■ **EXERCISE REQUIREMENTS**
Print the listing below in full. Alter nothing.

■ **INFORMATION SHOWN**
:::::

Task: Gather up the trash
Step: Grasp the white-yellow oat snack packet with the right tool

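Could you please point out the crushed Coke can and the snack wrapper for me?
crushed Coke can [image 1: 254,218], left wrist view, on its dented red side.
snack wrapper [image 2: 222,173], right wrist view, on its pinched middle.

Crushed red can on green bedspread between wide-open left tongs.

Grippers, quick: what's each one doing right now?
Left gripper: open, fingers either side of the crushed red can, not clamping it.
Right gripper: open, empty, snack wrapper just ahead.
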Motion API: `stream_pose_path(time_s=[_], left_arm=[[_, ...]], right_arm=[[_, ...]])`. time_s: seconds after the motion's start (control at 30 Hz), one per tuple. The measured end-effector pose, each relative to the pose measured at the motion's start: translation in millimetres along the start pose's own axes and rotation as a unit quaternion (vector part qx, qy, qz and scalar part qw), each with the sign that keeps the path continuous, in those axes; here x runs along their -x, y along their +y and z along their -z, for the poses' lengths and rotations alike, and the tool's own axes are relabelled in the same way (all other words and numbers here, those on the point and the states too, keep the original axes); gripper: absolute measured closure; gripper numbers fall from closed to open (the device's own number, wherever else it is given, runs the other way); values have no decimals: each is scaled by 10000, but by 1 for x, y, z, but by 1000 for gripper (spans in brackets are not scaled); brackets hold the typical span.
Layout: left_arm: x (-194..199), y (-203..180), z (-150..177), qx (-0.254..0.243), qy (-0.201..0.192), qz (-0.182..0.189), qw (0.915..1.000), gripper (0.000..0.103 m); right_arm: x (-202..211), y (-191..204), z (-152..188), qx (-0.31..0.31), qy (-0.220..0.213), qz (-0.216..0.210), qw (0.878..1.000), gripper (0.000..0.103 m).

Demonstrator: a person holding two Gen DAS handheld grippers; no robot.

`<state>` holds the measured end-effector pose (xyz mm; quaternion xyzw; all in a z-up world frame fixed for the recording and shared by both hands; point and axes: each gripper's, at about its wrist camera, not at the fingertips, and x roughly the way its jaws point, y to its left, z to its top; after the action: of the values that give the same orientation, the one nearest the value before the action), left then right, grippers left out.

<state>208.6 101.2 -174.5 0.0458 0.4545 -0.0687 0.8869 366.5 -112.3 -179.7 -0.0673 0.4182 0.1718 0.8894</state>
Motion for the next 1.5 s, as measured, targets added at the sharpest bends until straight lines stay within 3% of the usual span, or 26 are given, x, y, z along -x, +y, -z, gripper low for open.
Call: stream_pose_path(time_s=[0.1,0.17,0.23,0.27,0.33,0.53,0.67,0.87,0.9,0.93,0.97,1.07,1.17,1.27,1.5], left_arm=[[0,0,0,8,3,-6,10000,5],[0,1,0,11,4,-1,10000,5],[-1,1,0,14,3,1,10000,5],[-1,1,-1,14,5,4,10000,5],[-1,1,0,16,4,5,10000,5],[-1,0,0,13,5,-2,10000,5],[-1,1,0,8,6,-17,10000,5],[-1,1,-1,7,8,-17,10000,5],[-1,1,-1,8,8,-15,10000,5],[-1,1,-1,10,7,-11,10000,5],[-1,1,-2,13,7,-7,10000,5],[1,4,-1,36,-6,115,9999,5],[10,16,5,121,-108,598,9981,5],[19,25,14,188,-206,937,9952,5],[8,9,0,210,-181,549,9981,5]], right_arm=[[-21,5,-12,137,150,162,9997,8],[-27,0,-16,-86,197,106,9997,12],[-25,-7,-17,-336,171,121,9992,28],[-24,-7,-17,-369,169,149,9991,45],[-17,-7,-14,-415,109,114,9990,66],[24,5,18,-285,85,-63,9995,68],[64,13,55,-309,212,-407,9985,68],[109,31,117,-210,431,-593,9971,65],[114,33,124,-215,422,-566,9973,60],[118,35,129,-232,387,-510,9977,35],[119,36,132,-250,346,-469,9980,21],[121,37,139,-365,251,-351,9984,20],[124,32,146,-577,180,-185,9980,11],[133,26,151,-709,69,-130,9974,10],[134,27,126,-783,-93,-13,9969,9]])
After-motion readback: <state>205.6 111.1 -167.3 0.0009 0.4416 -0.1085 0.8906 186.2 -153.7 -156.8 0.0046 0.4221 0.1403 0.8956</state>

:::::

■ **WRITTEN SOLUTION**
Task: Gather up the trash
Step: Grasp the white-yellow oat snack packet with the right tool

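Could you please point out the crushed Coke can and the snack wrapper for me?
crushed Coke can [image 1: 254,218], left wrist view, on its dented red side.
snack wrapper [image 2: 222,173], right wrist view, on its pinched middle.

Crushed red can on green bedspread between wide-open left tongs.

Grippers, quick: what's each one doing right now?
Left gripper: open, fingers either side of the crushed red can, not clamping it.
Right gripper: open, empty, snack wrapper just ahead.
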Motion API: `stream_pose_path(time_s=[_], left_arm=[[_, ...]], right_arm=[[_, ...]])`. time_s: seconds after the motion's start (control at 30 Hz), one per tuple. The measured end-effector pose, each relative to the pose measured at the motion's start: translation in millimetres along the start pose's own axes and rotation as a unit quaternion (vector part qx, qy, qz and scalar part qw), each with the sign that keeps the path continuous, in those axes; here x runs along their -x, y along their +y and z along their -z, for the poses' lengths and rotations alike, and the tool's own axes are relabelled in the same way (all other words and numbers here, those on the point and the states too, keep the original axes); gripper: absolute measured closure; gripper numbers fall from closed to open (the device's own number, wherever else it is given, runs the other way); values have no decimals: each is scaled by 10000, but by 1 for x, y, z, but by 1000 for gripper (spans in brackets are not scaled); brackets hold the typical span.
Layout: left_arm: x (-194..199), y (-203..180), z (-150..177), qx (-0.254..0.243), qy (-0.201..0.192), qz (-0.182..0.189), qw (0.915..1.000), gripper (0.000..0.103 m); right_arm: x (-202..211), y (-191..204), z (-152..188), qx (-0.31..0.31), qy (-0.220..0.213), qz (-0.216..0.210), qw (0.878..1.000), gripper (0.000..0.103 m).

Demonstrator: a person holding two Gen DAS handheld grippers; no robot.

`<state>` holds the measured end-effector pose (xyz mm; quaternion xyzw; all in a z-up world frame fixed for the recording and shared by both hands; point and axes: each gripper's, at about its wrist camera, not at the fingertips, and x roughly the way its jaws point, y to its left, z to its top; after the action: of the values that give the same orientation, the one nearest the value before the action), left then right, grippers left out.

<state>208.6 101.2 -174.5 0.0458 0.4545 -0.0687 0.8869 366.5 -112.3 -179.7 -0.0673 0.4182 0.1718 0.8894</state>
Motion for the next 1.5 s, as measured, targets added at the sharpest bends until straight lines stay within 3% of the usual span, or 26 are given, x, y, z along -x, +y, -z, gripper low for open.
Call: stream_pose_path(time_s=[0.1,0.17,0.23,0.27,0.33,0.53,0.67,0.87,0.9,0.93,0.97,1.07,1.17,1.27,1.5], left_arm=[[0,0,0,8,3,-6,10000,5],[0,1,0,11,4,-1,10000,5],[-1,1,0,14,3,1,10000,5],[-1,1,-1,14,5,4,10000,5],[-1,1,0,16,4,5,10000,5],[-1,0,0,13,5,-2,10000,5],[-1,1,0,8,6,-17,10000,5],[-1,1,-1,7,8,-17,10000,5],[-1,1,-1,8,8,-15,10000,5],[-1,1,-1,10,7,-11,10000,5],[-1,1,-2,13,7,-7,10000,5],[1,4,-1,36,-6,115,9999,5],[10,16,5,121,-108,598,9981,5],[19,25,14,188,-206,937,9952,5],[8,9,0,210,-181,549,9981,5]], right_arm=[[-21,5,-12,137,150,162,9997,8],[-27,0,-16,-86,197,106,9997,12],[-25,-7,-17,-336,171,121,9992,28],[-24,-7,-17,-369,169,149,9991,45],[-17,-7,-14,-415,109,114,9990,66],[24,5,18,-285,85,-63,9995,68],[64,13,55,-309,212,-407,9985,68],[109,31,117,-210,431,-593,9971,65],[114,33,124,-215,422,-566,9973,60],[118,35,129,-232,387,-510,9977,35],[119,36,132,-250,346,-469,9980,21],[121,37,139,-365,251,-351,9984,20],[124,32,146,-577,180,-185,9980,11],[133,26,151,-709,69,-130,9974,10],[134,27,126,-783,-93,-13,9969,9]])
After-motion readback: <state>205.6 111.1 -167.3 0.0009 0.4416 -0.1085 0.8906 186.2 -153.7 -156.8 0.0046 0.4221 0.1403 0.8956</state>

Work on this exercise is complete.